AIM OF THE EXERCISE:
In the material below, find the line containing "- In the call" and the line containing "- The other", then reproduce exactly both of them and every line between, and nothing else.
************
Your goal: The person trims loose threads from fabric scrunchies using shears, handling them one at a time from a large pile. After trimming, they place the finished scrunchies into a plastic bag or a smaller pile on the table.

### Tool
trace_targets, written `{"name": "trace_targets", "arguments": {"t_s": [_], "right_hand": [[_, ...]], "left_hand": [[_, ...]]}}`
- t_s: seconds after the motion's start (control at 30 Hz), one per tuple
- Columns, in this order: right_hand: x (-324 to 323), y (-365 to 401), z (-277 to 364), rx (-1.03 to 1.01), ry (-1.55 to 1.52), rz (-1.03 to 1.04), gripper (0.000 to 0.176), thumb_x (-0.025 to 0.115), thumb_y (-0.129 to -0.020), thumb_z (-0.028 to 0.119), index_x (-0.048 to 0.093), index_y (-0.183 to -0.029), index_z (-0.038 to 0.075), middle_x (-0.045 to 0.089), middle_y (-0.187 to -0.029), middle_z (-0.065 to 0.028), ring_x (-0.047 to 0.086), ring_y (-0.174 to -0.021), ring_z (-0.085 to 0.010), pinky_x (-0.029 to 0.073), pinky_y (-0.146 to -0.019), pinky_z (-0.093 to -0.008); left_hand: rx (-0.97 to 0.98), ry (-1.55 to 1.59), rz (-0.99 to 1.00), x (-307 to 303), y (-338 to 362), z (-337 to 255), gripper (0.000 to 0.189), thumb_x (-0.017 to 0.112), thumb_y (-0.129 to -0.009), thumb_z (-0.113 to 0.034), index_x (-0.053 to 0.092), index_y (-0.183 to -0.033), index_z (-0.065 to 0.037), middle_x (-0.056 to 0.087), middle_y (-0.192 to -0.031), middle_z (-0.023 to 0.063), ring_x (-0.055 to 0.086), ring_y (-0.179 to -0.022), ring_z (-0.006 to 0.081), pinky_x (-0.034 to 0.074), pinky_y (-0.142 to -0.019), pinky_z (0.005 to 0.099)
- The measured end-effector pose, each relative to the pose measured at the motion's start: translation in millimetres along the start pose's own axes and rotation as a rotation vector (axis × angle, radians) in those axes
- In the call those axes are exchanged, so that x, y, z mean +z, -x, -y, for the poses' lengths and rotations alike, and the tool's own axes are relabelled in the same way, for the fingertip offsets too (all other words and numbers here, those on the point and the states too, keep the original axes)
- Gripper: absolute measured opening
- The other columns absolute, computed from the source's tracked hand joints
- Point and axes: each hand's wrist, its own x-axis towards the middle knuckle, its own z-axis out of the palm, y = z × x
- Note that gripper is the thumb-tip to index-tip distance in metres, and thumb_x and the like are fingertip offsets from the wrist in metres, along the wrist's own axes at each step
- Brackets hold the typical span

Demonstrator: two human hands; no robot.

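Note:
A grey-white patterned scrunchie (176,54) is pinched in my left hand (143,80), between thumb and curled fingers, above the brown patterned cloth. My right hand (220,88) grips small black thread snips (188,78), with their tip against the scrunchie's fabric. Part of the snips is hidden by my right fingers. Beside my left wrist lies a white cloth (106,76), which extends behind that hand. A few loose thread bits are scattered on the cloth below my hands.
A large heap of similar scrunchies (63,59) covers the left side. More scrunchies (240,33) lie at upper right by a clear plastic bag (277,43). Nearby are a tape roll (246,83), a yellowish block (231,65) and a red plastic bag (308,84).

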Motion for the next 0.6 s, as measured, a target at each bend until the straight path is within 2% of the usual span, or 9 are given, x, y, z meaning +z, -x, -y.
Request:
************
SOLUTION FOR THIS TASK:
- In the call those axes are exchanged, so that x, y, z mean +z, -x, -y, for the poses' lengths and rotations alike, and the tool's own axes are relabelled in the same way, for the fingertip offsets too (all other words and numbers here, those on the point and the states too, keep the original axes)
- Gripper: absolute measured opening
- The other columns absolute, computed from the source's tracked hand joints

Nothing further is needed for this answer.